EXERCISE DESCRIPTION:
Each line in the listing below that holds "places" should be counted; reply with that number only.

MATERIAL PROVIDED:

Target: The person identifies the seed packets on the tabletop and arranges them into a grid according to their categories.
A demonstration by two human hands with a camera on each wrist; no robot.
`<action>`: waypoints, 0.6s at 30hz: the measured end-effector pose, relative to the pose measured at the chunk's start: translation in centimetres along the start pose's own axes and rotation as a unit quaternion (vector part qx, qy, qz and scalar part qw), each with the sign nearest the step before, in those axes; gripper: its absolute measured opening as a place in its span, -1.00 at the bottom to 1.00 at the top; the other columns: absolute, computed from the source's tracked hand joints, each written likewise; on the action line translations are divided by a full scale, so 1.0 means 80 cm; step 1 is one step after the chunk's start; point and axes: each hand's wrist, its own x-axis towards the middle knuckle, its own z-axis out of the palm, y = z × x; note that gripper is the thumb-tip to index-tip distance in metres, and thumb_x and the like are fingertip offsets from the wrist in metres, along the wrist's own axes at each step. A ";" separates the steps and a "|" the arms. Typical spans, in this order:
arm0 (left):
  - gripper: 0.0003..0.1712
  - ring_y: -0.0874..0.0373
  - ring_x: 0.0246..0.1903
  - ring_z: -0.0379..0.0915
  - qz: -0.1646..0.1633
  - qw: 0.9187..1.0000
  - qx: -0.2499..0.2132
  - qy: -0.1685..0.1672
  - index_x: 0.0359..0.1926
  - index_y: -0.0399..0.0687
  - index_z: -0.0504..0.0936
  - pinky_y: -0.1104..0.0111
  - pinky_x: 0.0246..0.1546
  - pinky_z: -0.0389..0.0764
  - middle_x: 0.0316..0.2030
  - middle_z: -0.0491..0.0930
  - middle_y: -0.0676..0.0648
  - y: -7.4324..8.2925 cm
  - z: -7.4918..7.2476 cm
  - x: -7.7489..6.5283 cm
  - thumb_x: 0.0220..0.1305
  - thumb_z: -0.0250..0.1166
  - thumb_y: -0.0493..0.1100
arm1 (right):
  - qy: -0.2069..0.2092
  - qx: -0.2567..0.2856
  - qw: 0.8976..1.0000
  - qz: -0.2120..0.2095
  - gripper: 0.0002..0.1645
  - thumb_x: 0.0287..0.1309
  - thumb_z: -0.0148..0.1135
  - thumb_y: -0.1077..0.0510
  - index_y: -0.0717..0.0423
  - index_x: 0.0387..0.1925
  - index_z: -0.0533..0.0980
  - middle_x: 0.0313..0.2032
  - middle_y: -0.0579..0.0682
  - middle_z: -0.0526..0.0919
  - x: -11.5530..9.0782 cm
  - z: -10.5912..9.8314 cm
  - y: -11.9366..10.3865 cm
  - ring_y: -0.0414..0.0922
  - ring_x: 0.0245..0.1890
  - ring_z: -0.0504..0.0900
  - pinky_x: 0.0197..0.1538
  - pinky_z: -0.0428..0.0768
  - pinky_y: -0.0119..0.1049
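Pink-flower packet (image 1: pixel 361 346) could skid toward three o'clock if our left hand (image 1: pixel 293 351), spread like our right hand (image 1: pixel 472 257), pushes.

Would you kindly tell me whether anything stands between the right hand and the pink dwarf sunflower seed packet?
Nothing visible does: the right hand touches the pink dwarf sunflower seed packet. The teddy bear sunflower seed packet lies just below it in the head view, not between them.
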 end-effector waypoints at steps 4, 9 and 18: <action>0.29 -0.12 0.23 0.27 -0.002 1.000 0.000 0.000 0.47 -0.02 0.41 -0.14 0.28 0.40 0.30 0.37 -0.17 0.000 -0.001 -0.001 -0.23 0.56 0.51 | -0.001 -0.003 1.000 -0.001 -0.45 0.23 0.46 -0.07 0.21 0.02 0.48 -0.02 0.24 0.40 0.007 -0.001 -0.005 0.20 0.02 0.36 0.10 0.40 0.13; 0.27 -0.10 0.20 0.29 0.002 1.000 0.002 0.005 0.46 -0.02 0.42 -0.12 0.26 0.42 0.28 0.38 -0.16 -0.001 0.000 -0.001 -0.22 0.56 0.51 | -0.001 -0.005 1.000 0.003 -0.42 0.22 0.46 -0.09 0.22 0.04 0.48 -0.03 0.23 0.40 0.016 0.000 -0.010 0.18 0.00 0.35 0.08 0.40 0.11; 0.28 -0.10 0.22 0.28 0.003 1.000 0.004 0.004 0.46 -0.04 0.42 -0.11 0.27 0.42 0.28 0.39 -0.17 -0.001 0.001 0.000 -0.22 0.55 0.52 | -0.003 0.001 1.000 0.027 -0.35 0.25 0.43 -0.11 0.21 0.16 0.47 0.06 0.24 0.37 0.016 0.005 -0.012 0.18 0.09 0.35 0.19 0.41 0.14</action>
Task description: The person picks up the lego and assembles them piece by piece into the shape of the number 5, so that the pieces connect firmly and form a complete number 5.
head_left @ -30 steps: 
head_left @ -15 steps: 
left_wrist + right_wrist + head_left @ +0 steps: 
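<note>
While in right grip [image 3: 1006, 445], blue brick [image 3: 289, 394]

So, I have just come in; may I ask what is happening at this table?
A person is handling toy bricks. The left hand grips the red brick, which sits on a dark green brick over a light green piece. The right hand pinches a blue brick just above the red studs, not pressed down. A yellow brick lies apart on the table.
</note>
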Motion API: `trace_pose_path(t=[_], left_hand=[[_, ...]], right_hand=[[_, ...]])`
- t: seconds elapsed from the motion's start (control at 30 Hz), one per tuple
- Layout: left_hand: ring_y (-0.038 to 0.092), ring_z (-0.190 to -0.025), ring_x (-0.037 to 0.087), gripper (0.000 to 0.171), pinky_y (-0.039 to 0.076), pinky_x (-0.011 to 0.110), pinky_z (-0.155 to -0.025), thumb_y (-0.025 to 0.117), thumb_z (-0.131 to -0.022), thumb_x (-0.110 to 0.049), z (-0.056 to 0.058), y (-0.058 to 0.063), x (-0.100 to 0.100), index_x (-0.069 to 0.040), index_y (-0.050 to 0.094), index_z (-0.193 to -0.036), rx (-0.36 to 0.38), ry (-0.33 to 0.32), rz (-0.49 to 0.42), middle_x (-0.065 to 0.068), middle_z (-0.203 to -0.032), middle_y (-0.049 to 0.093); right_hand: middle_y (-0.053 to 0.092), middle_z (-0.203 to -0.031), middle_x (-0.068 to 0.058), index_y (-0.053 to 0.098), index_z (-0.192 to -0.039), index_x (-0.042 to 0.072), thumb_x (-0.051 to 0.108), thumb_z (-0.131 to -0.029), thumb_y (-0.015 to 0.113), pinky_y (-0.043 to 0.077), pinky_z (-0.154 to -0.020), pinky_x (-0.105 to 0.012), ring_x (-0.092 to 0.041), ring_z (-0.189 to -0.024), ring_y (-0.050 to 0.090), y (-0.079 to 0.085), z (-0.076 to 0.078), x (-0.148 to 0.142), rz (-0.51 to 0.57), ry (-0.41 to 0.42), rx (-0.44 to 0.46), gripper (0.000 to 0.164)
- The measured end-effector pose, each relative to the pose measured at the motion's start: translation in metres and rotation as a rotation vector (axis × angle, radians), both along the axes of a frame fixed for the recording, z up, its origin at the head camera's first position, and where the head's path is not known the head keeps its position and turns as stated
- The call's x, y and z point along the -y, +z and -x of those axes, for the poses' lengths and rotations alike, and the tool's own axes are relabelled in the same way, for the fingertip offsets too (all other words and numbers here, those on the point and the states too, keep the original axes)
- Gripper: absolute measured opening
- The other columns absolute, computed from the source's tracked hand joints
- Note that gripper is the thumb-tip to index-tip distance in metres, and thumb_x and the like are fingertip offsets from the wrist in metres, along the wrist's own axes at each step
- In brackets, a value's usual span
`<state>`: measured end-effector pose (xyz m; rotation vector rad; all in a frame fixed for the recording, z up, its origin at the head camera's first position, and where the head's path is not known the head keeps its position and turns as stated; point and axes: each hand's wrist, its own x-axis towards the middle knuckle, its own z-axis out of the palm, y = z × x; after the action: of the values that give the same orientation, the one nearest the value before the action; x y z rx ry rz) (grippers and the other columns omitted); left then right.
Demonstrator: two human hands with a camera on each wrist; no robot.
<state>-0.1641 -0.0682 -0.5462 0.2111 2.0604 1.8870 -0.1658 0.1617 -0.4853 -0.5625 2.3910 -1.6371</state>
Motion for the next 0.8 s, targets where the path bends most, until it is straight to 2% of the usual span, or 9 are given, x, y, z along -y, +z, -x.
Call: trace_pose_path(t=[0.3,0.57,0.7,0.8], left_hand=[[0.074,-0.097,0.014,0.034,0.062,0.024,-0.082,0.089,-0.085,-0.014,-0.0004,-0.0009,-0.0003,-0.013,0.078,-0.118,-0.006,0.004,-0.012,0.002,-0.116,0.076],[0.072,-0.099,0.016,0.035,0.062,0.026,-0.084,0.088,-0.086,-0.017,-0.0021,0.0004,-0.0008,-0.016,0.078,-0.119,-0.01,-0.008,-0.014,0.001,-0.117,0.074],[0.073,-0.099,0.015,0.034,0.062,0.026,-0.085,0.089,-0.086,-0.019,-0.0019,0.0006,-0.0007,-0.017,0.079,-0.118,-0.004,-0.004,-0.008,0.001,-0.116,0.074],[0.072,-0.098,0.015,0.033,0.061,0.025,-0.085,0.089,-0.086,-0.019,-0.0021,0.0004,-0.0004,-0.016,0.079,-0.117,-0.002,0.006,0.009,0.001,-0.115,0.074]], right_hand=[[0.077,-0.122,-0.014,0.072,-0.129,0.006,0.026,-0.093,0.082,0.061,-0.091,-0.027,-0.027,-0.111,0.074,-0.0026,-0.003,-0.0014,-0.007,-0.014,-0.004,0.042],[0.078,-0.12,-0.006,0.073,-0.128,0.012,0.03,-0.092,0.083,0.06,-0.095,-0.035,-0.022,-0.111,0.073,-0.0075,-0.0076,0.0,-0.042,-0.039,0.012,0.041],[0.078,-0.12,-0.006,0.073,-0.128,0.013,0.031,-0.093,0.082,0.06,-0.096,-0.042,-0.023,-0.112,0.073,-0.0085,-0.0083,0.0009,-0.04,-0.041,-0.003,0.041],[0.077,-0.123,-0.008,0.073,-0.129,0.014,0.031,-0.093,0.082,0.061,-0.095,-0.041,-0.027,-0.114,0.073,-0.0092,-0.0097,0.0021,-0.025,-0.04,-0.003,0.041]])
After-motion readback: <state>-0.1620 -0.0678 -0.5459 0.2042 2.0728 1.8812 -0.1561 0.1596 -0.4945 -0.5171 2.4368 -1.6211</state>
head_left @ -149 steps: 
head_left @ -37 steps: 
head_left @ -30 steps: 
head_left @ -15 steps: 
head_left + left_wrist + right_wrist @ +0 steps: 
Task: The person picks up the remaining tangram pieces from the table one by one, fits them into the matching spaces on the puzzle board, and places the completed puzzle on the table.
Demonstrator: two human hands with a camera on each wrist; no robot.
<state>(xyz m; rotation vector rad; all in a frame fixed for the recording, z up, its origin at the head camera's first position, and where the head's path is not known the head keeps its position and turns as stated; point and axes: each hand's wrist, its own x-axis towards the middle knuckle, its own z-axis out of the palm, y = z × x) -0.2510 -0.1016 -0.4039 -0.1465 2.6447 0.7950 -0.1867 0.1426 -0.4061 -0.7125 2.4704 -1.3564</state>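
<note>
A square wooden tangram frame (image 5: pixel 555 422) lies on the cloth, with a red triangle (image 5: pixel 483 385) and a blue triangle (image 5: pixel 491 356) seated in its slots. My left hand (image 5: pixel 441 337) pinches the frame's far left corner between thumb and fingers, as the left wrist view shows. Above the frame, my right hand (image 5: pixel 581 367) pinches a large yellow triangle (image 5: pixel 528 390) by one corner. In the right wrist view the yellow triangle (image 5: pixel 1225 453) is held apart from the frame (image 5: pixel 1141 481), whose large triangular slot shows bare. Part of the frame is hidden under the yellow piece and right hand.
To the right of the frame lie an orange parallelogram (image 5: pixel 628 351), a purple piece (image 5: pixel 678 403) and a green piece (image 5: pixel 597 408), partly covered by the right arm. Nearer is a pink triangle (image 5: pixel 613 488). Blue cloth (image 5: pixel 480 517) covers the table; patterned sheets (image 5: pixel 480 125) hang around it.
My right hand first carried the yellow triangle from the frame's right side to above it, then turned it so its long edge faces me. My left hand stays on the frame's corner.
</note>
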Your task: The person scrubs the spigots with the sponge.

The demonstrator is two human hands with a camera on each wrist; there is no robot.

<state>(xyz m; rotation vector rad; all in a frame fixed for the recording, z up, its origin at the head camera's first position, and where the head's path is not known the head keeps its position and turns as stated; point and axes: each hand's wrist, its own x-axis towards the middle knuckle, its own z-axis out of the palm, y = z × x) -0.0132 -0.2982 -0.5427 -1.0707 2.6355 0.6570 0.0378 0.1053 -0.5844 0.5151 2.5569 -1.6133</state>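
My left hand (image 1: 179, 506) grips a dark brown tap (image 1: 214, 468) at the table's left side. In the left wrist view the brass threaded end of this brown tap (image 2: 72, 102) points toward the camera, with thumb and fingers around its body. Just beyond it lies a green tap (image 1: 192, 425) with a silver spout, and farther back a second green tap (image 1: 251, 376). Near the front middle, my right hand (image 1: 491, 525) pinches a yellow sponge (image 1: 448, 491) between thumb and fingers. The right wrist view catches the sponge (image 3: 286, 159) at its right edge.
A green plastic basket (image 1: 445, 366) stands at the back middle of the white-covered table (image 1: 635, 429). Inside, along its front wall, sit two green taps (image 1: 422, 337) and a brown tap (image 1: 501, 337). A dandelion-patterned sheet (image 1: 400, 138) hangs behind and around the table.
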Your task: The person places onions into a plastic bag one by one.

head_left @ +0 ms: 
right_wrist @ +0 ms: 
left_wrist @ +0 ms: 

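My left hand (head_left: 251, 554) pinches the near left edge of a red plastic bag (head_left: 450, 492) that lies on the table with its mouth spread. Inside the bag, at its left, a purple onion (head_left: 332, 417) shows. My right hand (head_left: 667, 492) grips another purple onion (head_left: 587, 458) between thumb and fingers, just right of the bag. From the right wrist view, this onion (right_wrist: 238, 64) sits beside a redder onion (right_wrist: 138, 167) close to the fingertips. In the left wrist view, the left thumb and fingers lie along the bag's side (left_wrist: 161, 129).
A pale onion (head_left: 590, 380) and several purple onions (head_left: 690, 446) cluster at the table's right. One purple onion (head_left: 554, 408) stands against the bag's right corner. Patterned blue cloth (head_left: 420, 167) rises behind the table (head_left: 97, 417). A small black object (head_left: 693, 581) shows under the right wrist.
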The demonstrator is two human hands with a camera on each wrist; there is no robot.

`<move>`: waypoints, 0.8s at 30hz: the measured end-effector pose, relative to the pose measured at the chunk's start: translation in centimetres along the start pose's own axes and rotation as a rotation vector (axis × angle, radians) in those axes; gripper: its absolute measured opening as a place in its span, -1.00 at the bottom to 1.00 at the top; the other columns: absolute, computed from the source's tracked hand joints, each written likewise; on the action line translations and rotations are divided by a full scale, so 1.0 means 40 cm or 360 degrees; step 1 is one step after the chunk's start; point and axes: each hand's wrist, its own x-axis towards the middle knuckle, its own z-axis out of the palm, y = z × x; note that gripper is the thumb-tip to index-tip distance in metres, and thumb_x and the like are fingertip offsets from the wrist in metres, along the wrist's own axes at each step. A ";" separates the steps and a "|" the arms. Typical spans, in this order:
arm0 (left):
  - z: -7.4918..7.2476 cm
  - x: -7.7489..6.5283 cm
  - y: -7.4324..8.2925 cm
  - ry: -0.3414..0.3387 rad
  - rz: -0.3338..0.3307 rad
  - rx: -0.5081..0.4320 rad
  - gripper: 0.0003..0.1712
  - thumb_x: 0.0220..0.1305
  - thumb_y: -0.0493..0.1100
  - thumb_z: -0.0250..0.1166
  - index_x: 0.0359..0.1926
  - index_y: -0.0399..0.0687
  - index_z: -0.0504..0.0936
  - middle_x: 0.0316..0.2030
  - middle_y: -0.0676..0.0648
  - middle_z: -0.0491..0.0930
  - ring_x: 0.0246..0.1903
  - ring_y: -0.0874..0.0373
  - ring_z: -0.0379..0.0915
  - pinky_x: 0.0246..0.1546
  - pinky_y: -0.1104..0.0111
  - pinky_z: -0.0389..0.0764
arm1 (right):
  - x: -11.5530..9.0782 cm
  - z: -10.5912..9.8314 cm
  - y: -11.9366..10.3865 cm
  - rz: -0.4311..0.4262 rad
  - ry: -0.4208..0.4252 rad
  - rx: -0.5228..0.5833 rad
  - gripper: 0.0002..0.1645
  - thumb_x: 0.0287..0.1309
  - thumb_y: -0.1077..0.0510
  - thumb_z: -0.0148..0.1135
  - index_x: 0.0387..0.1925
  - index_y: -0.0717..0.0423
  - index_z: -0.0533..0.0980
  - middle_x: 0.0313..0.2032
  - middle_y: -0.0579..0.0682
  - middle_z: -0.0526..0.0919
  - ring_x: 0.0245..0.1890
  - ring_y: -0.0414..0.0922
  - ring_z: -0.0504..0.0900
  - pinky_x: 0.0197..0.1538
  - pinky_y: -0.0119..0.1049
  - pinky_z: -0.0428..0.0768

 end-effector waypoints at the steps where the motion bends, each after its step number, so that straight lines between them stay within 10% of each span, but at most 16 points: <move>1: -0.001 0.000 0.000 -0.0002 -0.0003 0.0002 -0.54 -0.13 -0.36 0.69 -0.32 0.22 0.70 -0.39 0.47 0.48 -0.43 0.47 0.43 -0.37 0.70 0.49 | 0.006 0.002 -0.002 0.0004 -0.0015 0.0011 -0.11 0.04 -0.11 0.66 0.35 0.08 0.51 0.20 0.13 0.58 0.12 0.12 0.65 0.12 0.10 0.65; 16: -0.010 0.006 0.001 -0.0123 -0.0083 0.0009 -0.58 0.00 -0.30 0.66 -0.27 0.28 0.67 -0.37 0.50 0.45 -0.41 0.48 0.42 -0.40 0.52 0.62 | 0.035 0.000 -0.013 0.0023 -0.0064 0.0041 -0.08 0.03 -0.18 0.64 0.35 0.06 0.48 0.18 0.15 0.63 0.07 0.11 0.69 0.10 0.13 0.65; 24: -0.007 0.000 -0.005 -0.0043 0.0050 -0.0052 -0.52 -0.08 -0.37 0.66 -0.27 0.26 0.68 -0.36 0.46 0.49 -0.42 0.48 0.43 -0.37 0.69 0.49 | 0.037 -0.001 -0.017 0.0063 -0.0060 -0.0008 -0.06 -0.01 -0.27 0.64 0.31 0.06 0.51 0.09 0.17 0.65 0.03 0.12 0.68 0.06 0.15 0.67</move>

WRITTEN REPLY:
2